**Try it**
Give again, word for word, each line below starting at the one that contains "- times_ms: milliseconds" and ending at the one that contains "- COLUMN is".
=== Dataset entries ===
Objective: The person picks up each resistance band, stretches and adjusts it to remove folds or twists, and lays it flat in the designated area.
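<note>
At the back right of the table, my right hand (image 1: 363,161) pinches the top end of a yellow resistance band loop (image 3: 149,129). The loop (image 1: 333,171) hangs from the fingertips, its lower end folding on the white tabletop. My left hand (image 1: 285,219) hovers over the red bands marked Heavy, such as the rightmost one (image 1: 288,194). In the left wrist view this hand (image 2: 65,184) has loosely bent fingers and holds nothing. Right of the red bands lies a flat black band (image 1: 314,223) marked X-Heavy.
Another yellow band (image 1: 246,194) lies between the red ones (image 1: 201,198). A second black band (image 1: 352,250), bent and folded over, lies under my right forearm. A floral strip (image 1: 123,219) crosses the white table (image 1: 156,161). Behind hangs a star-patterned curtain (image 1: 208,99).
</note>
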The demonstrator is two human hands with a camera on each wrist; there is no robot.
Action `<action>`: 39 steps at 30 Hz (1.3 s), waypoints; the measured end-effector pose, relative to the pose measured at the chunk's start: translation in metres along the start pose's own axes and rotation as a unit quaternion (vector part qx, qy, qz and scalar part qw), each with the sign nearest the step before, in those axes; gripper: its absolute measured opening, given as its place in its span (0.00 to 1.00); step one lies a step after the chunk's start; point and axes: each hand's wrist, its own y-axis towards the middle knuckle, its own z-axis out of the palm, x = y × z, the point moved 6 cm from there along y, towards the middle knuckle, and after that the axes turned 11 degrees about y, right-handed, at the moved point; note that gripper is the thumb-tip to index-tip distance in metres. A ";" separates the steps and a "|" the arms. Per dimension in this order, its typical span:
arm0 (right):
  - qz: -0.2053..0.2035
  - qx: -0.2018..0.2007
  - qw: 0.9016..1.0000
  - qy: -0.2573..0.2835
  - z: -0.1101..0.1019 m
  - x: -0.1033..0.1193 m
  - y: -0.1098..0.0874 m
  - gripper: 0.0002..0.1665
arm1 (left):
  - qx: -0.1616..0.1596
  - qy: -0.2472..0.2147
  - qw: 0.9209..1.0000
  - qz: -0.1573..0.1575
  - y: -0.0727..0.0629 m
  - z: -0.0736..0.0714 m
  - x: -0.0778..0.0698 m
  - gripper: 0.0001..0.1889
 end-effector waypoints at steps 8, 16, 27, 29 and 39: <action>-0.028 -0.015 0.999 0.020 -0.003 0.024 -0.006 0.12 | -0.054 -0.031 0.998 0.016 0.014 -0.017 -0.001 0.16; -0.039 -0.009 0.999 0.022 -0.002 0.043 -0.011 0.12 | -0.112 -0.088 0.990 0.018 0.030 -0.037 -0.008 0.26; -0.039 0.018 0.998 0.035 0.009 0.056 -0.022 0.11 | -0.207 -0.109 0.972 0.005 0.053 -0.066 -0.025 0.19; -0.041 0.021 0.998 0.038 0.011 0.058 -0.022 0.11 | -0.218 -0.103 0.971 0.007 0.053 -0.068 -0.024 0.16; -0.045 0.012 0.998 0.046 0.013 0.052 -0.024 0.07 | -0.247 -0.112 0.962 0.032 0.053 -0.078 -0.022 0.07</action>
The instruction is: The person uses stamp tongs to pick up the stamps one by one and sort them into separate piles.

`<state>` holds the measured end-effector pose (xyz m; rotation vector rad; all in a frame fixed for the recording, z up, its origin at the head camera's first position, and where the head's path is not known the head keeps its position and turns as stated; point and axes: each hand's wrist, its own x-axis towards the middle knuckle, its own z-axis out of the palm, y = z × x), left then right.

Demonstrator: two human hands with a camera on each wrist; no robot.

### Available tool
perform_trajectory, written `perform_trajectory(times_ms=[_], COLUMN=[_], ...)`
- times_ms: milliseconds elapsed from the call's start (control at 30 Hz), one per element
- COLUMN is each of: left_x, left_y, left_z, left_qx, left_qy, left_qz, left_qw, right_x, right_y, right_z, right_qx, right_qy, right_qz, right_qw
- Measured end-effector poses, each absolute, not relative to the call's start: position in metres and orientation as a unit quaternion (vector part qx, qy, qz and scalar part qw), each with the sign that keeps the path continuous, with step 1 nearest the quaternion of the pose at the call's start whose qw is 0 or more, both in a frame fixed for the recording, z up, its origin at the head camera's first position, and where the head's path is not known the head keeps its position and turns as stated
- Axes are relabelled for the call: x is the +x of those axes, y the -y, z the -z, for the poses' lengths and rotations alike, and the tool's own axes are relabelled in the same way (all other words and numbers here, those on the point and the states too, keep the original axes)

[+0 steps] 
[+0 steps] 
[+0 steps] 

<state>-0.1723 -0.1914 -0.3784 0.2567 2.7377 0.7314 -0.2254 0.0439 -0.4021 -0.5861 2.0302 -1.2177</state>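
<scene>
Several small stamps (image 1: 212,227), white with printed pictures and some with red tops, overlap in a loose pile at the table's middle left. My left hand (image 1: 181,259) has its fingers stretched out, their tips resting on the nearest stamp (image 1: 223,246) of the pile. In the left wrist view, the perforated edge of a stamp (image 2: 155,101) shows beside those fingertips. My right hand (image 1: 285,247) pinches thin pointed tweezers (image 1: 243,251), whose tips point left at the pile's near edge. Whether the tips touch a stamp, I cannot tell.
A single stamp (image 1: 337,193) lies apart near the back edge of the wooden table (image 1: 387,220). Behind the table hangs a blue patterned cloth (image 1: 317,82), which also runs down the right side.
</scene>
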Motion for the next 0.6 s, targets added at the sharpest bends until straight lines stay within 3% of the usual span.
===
**Reply**
- times_ms: milliseconds elapsed from the call's start (control at 30 Hz), one per element
- COLUMN is each of: left_x, left_y, left_z, left_qx, left_qy, left_qz, left_qw, right_x, right_y, right_z, right_qx, right_qy, right_qz, right_qw

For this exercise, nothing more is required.